→ Dataset excerpts
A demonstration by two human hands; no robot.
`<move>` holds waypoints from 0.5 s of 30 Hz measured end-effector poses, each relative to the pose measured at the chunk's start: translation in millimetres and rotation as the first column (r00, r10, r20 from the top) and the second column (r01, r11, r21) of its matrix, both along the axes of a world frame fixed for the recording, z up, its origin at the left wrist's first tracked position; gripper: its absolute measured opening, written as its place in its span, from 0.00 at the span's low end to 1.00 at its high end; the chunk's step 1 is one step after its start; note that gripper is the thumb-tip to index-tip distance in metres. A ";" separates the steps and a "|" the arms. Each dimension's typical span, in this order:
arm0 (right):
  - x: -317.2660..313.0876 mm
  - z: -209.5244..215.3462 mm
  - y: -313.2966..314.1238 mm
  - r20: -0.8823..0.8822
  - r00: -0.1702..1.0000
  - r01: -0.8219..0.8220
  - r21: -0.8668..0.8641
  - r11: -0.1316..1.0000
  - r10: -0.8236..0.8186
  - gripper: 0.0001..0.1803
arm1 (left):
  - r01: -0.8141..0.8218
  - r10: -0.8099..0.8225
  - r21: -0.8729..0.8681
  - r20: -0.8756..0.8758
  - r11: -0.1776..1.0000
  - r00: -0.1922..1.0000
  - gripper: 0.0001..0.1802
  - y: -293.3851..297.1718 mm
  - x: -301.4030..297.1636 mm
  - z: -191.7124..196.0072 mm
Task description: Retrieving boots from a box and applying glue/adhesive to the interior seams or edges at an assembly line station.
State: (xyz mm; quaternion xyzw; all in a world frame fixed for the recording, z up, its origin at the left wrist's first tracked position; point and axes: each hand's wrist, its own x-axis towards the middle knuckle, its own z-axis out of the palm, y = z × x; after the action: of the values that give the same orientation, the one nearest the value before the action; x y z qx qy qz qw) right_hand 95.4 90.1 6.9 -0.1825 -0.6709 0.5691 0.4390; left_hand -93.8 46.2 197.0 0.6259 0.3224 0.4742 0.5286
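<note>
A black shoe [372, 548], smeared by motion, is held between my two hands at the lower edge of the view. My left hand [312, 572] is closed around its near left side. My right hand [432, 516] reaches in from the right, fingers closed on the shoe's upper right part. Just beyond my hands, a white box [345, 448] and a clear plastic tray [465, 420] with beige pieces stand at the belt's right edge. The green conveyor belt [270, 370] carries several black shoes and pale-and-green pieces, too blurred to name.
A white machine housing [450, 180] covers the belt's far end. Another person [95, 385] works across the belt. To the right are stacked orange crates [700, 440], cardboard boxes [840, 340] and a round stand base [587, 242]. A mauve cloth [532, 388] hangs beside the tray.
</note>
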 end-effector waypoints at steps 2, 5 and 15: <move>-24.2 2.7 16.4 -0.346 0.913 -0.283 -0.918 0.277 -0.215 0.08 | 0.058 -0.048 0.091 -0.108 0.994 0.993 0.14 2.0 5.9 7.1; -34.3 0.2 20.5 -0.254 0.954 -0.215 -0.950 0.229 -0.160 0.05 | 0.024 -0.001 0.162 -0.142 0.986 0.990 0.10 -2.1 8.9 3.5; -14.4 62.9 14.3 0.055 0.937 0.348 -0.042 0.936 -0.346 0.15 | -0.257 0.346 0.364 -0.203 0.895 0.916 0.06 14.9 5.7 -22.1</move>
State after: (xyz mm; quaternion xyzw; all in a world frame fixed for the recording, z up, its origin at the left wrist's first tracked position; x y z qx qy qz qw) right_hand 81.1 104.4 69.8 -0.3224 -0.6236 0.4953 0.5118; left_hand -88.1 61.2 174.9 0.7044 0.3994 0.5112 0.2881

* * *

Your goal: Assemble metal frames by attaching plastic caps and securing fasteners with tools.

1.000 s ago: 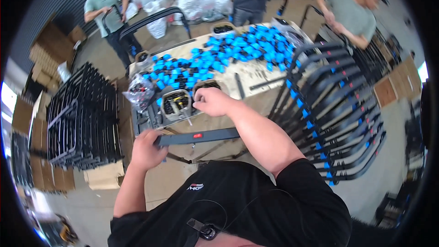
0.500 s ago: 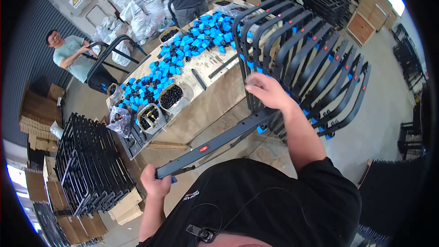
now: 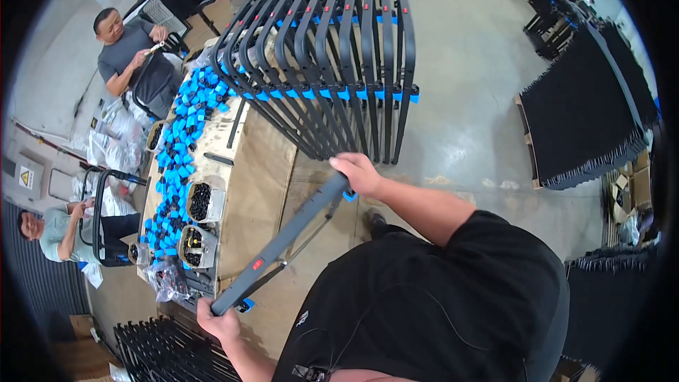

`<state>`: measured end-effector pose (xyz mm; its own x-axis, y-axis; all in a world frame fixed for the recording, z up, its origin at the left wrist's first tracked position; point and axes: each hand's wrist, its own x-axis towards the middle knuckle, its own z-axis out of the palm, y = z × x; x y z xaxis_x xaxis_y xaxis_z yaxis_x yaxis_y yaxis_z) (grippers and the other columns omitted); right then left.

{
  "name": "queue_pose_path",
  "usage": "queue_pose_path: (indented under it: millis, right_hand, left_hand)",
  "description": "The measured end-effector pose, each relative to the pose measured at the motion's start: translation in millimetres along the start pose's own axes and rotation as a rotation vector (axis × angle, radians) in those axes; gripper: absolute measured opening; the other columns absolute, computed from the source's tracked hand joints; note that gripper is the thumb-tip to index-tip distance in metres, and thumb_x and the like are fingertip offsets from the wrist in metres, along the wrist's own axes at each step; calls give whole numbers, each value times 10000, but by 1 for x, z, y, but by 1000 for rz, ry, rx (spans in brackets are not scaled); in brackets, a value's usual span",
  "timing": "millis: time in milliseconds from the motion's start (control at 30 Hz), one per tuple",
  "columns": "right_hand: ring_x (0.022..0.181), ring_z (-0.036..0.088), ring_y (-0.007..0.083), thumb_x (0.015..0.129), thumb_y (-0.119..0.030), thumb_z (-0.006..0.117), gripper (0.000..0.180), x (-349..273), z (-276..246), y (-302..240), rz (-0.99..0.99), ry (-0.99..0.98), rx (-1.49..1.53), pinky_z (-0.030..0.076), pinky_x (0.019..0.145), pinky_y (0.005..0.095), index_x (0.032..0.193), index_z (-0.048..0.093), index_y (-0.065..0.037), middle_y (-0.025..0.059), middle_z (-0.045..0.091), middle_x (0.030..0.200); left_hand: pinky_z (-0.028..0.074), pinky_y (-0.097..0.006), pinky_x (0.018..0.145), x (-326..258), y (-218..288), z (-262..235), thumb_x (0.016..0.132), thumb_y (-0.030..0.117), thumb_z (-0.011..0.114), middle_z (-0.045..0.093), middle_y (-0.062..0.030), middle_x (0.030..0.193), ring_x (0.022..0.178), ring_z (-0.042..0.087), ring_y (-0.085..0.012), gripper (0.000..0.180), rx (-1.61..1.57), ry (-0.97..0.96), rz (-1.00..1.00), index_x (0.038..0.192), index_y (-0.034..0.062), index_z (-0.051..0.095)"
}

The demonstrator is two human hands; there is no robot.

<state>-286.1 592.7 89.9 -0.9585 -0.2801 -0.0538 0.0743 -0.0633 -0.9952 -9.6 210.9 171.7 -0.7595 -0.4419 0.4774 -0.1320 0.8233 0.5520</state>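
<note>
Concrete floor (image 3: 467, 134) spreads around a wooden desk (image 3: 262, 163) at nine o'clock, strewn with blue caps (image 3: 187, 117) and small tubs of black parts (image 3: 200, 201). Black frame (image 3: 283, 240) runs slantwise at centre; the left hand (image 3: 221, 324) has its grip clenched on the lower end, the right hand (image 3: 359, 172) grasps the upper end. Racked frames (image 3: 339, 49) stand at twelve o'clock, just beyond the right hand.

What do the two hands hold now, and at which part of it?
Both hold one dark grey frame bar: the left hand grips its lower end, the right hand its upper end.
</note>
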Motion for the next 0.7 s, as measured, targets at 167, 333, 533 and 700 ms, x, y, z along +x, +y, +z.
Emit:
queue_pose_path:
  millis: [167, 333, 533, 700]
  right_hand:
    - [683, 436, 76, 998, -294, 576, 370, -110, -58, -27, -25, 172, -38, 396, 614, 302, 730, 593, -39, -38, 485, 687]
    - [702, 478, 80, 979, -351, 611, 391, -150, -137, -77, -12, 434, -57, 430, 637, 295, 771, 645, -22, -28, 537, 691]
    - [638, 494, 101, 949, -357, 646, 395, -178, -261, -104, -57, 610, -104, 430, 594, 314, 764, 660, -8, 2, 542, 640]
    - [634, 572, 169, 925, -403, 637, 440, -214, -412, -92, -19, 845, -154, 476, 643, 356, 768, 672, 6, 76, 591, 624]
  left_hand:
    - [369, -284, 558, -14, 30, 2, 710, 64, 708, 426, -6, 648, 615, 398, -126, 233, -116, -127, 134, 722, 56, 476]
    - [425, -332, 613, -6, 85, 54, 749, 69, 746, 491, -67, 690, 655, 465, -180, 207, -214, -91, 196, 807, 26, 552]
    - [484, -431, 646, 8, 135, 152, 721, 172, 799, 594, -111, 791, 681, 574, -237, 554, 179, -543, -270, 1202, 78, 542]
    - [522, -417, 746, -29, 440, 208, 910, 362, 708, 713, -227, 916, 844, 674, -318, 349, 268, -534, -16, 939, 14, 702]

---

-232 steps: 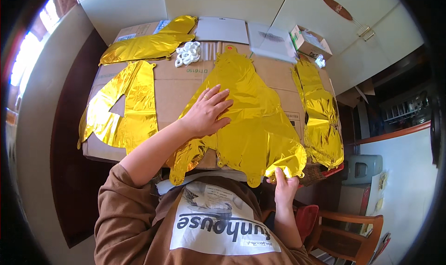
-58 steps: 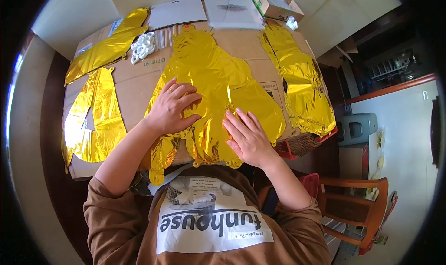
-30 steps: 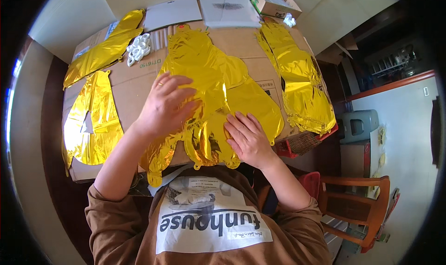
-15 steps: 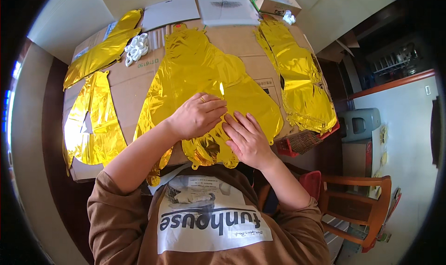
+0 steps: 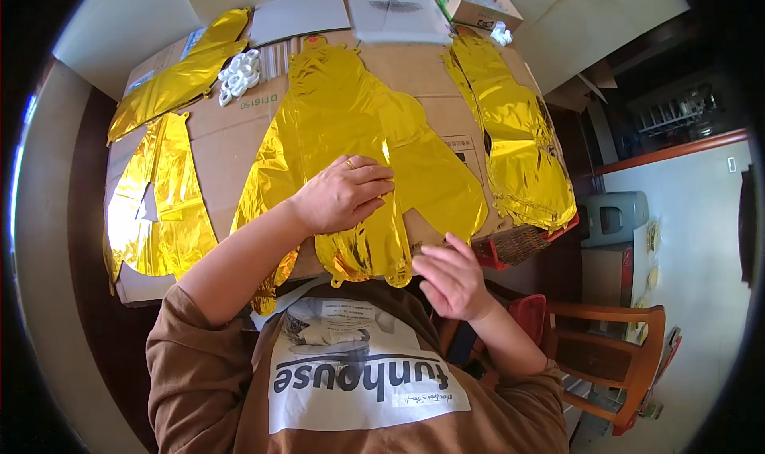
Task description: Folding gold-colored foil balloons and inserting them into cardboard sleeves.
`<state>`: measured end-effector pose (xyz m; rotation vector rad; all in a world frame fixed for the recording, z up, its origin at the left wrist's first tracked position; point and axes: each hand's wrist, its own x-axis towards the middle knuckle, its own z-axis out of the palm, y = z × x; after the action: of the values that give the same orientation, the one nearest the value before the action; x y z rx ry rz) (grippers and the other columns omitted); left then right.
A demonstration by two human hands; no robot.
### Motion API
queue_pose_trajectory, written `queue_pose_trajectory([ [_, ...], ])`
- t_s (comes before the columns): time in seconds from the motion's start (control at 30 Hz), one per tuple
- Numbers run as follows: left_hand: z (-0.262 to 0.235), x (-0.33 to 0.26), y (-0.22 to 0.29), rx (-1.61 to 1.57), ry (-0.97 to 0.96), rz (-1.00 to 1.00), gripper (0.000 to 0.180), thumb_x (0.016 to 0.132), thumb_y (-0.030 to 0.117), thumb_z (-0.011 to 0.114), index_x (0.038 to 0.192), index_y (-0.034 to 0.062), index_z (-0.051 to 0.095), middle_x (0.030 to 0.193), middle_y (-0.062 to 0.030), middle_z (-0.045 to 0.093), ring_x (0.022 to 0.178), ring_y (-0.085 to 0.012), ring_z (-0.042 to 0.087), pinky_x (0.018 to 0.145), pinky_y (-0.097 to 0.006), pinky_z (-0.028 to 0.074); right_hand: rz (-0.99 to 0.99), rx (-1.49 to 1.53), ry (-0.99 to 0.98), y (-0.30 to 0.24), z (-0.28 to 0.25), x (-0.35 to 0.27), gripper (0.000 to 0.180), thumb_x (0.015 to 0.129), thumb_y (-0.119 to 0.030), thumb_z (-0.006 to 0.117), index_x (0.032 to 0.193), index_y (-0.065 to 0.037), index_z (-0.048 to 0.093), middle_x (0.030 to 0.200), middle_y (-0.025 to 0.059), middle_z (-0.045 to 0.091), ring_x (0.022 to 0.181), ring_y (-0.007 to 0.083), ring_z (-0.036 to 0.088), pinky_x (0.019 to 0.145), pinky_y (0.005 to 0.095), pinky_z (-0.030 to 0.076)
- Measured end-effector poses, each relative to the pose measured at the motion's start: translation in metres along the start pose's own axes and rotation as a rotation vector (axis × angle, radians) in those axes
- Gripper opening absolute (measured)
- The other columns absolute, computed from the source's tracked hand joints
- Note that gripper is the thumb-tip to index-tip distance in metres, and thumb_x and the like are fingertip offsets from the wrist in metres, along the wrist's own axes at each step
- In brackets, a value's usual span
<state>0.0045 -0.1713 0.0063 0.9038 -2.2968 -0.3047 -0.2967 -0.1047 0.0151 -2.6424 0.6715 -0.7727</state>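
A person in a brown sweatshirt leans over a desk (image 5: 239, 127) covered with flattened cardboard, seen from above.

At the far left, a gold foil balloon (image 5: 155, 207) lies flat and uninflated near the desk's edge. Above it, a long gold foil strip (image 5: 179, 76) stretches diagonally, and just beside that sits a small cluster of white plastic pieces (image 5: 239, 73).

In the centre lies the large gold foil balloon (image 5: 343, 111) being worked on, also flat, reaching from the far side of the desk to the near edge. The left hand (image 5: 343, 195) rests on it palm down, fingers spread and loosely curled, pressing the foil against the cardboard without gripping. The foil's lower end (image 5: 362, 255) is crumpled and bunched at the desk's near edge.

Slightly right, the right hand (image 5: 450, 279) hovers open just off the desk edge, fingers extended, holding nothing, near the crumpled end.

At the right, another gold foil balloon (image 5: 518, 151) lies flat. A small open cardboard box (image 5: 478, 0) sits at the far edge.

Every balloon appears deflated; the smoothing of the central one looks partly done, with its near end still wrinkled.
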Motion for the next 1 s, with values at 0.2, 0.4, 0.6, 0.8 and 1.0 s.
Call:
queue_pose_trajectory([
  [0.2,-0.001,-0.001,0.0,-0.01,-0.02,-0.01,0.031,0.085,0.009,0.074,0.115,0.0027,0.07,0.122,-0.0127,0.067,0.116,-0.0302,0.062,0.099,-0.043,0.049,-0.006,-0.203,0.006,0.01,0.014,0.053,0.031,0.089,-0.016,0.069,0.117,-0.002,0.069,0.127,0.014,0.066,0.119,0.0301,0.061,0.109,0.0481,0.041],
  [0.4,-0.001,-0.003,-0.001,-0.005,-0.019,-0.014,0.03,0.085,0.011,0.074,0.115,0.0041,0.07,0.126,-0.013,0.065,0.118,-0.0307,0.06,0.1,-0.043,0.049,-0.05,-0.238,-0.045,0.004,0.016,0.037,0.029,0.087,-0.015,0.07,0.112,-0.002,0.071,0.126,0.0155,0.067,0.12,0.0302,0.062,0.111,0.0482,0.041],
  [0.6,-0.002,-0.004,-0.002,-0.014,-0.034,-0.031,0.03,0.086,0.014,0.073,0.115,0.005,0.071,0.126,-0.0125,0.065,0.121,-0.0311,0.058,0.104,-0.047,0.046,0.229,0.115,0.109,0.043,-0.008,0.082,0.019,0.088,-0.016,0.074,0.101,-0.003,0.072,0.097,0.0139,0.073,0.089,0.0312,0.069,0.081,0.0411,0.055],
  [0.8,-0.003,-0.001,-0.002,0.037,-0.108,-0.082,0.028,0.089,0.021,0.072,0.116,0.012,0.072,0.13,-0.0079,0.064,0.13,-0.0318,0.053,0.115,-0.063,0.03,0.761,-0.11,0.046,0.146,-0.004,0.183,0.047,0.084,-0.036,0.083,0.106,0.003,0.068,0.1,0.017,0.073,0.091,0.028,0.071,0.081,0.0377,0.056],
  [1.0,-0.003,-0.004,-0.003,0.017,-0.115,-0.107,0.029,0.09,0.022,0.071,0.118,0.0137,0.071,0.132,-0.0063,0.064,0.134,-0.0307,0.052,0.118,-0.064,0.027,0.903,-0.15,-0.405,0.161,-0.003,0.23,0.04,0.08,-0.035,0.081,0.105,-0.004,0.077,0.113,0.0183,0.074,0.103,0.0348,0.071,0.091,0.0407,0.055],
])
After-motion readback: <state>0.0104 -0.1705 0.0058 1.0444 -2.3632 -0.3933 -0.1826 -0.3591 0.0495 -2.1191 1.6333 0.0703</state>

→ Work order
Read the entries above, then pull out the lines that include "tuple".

→ Your solution
  "timing": "millis: time in milliseconds from the motion's start (control at 30 Hz), one per tuple",
- t_s (comes before the columns): time in seconds from the motion's start (control at 30 Hz), one per tuple

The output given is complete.